## Exercise requirements
The pictures get left out, but everything else in the listing below must be duplicated exactly.

----------

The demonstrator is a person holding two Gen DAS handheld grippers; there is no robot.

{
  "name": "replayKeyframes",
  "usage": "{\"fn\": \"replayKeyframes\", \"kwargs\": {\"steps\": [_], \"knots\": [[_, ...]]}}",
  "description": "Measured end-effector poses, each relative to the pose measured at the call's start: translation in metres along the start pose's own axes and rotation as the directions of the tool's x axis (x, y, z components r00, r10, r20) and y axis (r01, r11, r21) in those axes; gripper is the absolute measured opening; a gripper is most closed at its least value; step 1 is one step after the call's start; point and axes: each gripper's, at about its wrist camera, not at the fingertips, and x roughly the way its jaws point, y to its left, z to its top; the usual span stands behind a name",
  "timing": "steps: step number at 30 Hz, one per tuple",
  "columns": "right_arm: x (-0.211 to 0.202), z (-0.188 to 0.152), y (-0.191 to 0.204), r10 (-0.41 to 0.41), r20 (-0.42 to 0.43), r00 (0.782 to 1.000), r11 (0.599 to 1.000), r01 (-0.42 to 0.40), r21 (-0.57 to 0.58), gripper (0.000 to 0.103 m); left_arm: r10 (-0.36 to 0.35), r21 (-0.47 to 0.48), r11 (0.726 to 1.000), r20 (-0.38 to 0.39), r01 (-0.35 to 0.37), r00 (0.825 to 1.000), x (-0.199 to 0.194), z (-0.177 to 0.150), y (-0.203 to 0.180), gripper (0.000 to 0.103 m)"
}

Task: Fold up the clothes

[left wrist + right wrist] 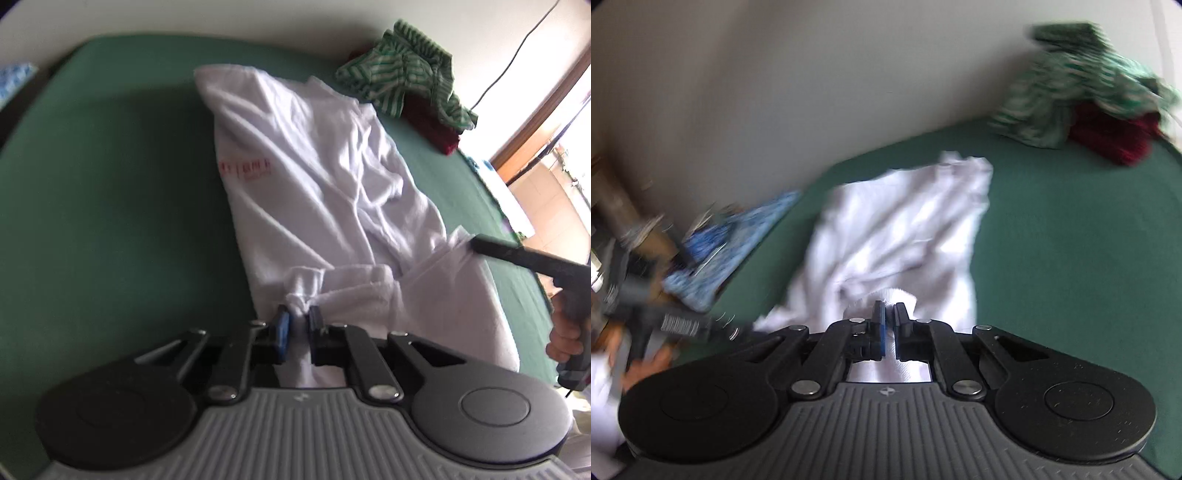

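A white T-shirt (314, 177) with a small red print lies lengthwise on the green bed (110, 184), folded narrow. My left gripper (299, 314) is shut on a bunched bit of its near edge. To the right, my right gripper (476, 243) pinches another part of the same near edge, with a hand on its grip. In the right wrist view the white T-shirt (901, 229) stretches away from my right gripper (889, 308), whose jaws are shut on white cloth. The left gripper (679, 325) shows blurred at the left edge.
A green-and-white striped garment (406, 77) lies over a dark red one (439, 133) at the far right corner of the bed, also the striped garment (1082, 85). A blue patterned cloth (738, 236) lies at the bed's left side. A white wall (775, 92) runs behind.
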Motion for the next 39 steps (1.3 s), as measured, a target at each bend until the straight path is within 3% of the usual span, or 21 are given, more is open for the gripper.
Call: {"fn": "replayKeyframes", "kwargs": {"steps": [3, 4, 7, 9, 10, 11, 13, 15, 17, 20, 22, 24, 25, 27, 29, 30, 32, 35, 36, 39], "knots": [[0.02, -0.005, -0.014, -0.067, -0.053, 0.996, 0.998, 0.068, 0.002, 0.005, 0.018, 0.006, 1.0, 0.0, -0.018, 1.0, -0.001, 0.002, -0.002, 0.013], [0.019, -0.004, -0.015, -0.067, -0.044, 0.997, 0.998, 0.067, 0.004, 0.01, 0.024, 0.011, 1.0, 0.004, -0.024, 1.0, -0.002, 0.002, -0.003, 0.014], [0.004, 0.0, -0.012, -0.08, 0.011, 0.997, 0.997, 0.08, 0.013, 0.043, 0.024, 0.018, 1.0, 0.034, -0.025, 0.999, -0.011, 0.005, -0.006, 0.017], [-0.011, 0.002, -0.004, -0.063, 0.063, 0.996, 0.998, 0.065, -0.027, 0.04, 0.02, 0.026, 0.999, 0.063, -0.022, 0.998, -0.016, 0.01, -0.011, 0.026], [-0.015, 0.002, 0.003, -0.034, 0.063, 0.997, 0.998, 0.037, -0.06, 0.034, 0.025, 0.037, 0.999, 0.069, -0.028, 0.997, -0.015, 0.012, -0.014, 0.029], [-0.016, 0.001, 0.011, 0.006, 0.045, 0.999, 0.995, -0.002, -0.096, 0.023, 0.033, 0.049, 0.998, 0.068, -0.037, 0.997, -0.011, 0.014, -0.017, 0.029], [-0.009, -0.004, 0.031, 0.069, -0.017, 0.997, 0.978, -0.071, -0.198, 0.02, 0.057, 0.067, 0.996, 0.049, -0.06, 0.997, 0.001, 0.017, -0.021, 0.029], [0.006, -0.012, 0.049, 0.067, -0.07, 0.995, 0.943, -0.086, -0.322, 0.02, 0.096, 0.077, 0.992, 0.029, -0.098, 0.995, 0.015, 0.017, -0.023, 0.029], [0.026, -0.016, 0.054, 0.003, -0.105, 0.994, 0.913, -0.046, -0.404, 0.016, 0.133, 0.091, 0.986, 0.034, -0.136, 0.99, 0.019, 0.017, -0.024, 0.029], [0.036, -0.009, 0.036, -0.051, -0.081, 0.995, 0.943, 0.021, -0.333, 0.0, 0.145, 0.079, 0.985, 0.076, -0.151, 0.987, 0.004, 0.022, -0.024, 0.029], [0.04, -0.002, 0.021, -0.082, -0.06, 0.995, 0.962, 0.063, -0.264, 0.0, 0.153, 0.087, 0.983, 0.125, -0.164, 0.98, -0.016, 0.024, -0.027, 0.031], [0.032, -0.001, 0.02, -0.084, -0.041, 0.996, 0.966, 0.071, -0.248, 0.003, 0.135, 0.125, 0.98, 0.155, -0.155, 0.979, -0.037, 0.022, -0.033, 0.04], [0.024, -0.001, 0.022, -0.075, -0.027, 0.997, 0.966, 0.066, -0.248, 0.012, 0.107, 0.155, 0.979, 0.159, -0.132, 0.981, -0.045, 0.019, -0.038, 0.043], [0.01, -0.003, 0.028, -0.003, -0.031, 0.999, 0.969, -0.005, -0.246, 0.014, 0.017, 0.191, 0.981, 0.136, -0.044, 0.991, -0.051, 0.011, -0.051, 0.051], [0.011, -0.009, 0.036, 0.057, -0.085, 0.995, 0.962, -0.077, -0.261, 0.014, -0.046, 0.212, 0.977, 0.091, 0.026, 0.995, -0.04, 0.003, -0.063, 0.053], [0.013, -0.012, 0.04, 0.083, -0.118, 0.99, 0.957, -0.112, -0.269, 0.016, -0.04, 0.223, 0.975, 0.077, 0.021, 0.996, -0.029, 0.0, -0.068, 0.054], [0.028, -0.018, 0.041, 0.049, -0.16, 0.986, 0.954, -0.094, -0.284, 0.017, -0.013, 0.223, 0.975, 0.049, 0.002, 0.999, -0.006, -0.002, -0.072, 0.05], [0.039, -0.01, 0.027, 0.008, -0.107, 0.994, 0.978, -0.03, -0.208, 0.001, 0.063, 0.148, 0.987, 0.036, -0.068, 0.997, 0.024, 0.008, -0.058, 0.039], [0.04, -0.007, 0.022, -0.022, -0.085, 0.996, 0.984, 0.006, -0.179, 0.0, 0.072, 0.124, 0.989, 0.043, -0.077, 0.996, 0.025, 0.014, -0.053, 0.042], [0.028, -0.001, 0.017, -0.031, -0.062, 0.998, 0.991, 0.022, -0.134, 0.009, 0.075, 0.125, 0.989, 0.05, -0.081, 0.996, 0.018, 0.023, -0.051, 0.039]]}}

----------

## Output
The demonstrator is a person holding two Gen DAS handheld grippers; there is no robot.

{
  "name": "replayKeyframes",
  "usage": "{\"fn\": \"replayKeyframes\", \"kwargs\": {\"steps\": [_], \"knots\": [[_, ...]]}}",
  "description": "Measured end-effector poses, each relative to the pose measured at the call's start: translation in metres along the start pose's own axes and rotation as the directions of the tool's x axis (x, y, z components r00, r10, r20) and y axis (r01, r11, r21) in those axes; gripper is the absolute measured opening; a gripper is most closed at its least value; step 1 is one step after the call's start; point and axes: each gripper's, at about its wrist camera, not at the fingertips, and x roughly the way its jaws point, y to its left, z to its top; the usual span stands behind a name",
  "timing": "steps: step number at 30 Hz, one per tuple",
  "columns": "right_arm: x (-0.211 to 0.202), z (-0.188 to 0.152), y (-0.191 to 0.204), r10 (-0.41 to 0.41), r20 (-0.42 to 0.43), r00 (0.782 to 1.000), r11 (0.599 to 1.000), r01 (-0.42 to 0.40), r21 (-0.57 to 0.58), gripper (0.000 to 0.103 m); left_arm: r10 (-0.36 to 0.35), r21 (-0.47 to 0.48), r11 (0.726 to 1.000), r20 (-0.38 to 0.39), r01 (-0.35 to 0.37), r00 (0.825 to 1.000), x (-0.199 to 0.194), z (-0.177 to 0.150), y (-0.203 to 0.180), gripper (0.000 to 0.103 m)"
}

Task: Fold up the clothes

[left wrist + right wrist] 

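A white T-shirt (314, 177) with a small red print lies lengthwise on the green bed (110, 184), folded narrow. My left gripper (299, 314) is shut on a bunched bit of its near edge. To the right, my right gripper (476, 243) pinches another part of the same near edge, with a hand on its grip. In the right wrist view the white T-shirt (901, 229) stretches away from my right gripper (889, 308), whose jaws are shut on white cloth. The left gripper (679, 325) shows blurred at the left edge.
A green-and-white striped garment (406, 77) lies over a dark red one (439, 133) at the far right corner of the bed, also the striped garment (1082, 85). A blue patterned cloth (738, 236) lies at the bed's left side. A white wall (775, 92) runs behind.
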Motion for the next 39 steps (1.3 s), as measured, a target at each bend until the straight path is within 3% of the usual span, or 21 are given, more is open for the gripper.
Call: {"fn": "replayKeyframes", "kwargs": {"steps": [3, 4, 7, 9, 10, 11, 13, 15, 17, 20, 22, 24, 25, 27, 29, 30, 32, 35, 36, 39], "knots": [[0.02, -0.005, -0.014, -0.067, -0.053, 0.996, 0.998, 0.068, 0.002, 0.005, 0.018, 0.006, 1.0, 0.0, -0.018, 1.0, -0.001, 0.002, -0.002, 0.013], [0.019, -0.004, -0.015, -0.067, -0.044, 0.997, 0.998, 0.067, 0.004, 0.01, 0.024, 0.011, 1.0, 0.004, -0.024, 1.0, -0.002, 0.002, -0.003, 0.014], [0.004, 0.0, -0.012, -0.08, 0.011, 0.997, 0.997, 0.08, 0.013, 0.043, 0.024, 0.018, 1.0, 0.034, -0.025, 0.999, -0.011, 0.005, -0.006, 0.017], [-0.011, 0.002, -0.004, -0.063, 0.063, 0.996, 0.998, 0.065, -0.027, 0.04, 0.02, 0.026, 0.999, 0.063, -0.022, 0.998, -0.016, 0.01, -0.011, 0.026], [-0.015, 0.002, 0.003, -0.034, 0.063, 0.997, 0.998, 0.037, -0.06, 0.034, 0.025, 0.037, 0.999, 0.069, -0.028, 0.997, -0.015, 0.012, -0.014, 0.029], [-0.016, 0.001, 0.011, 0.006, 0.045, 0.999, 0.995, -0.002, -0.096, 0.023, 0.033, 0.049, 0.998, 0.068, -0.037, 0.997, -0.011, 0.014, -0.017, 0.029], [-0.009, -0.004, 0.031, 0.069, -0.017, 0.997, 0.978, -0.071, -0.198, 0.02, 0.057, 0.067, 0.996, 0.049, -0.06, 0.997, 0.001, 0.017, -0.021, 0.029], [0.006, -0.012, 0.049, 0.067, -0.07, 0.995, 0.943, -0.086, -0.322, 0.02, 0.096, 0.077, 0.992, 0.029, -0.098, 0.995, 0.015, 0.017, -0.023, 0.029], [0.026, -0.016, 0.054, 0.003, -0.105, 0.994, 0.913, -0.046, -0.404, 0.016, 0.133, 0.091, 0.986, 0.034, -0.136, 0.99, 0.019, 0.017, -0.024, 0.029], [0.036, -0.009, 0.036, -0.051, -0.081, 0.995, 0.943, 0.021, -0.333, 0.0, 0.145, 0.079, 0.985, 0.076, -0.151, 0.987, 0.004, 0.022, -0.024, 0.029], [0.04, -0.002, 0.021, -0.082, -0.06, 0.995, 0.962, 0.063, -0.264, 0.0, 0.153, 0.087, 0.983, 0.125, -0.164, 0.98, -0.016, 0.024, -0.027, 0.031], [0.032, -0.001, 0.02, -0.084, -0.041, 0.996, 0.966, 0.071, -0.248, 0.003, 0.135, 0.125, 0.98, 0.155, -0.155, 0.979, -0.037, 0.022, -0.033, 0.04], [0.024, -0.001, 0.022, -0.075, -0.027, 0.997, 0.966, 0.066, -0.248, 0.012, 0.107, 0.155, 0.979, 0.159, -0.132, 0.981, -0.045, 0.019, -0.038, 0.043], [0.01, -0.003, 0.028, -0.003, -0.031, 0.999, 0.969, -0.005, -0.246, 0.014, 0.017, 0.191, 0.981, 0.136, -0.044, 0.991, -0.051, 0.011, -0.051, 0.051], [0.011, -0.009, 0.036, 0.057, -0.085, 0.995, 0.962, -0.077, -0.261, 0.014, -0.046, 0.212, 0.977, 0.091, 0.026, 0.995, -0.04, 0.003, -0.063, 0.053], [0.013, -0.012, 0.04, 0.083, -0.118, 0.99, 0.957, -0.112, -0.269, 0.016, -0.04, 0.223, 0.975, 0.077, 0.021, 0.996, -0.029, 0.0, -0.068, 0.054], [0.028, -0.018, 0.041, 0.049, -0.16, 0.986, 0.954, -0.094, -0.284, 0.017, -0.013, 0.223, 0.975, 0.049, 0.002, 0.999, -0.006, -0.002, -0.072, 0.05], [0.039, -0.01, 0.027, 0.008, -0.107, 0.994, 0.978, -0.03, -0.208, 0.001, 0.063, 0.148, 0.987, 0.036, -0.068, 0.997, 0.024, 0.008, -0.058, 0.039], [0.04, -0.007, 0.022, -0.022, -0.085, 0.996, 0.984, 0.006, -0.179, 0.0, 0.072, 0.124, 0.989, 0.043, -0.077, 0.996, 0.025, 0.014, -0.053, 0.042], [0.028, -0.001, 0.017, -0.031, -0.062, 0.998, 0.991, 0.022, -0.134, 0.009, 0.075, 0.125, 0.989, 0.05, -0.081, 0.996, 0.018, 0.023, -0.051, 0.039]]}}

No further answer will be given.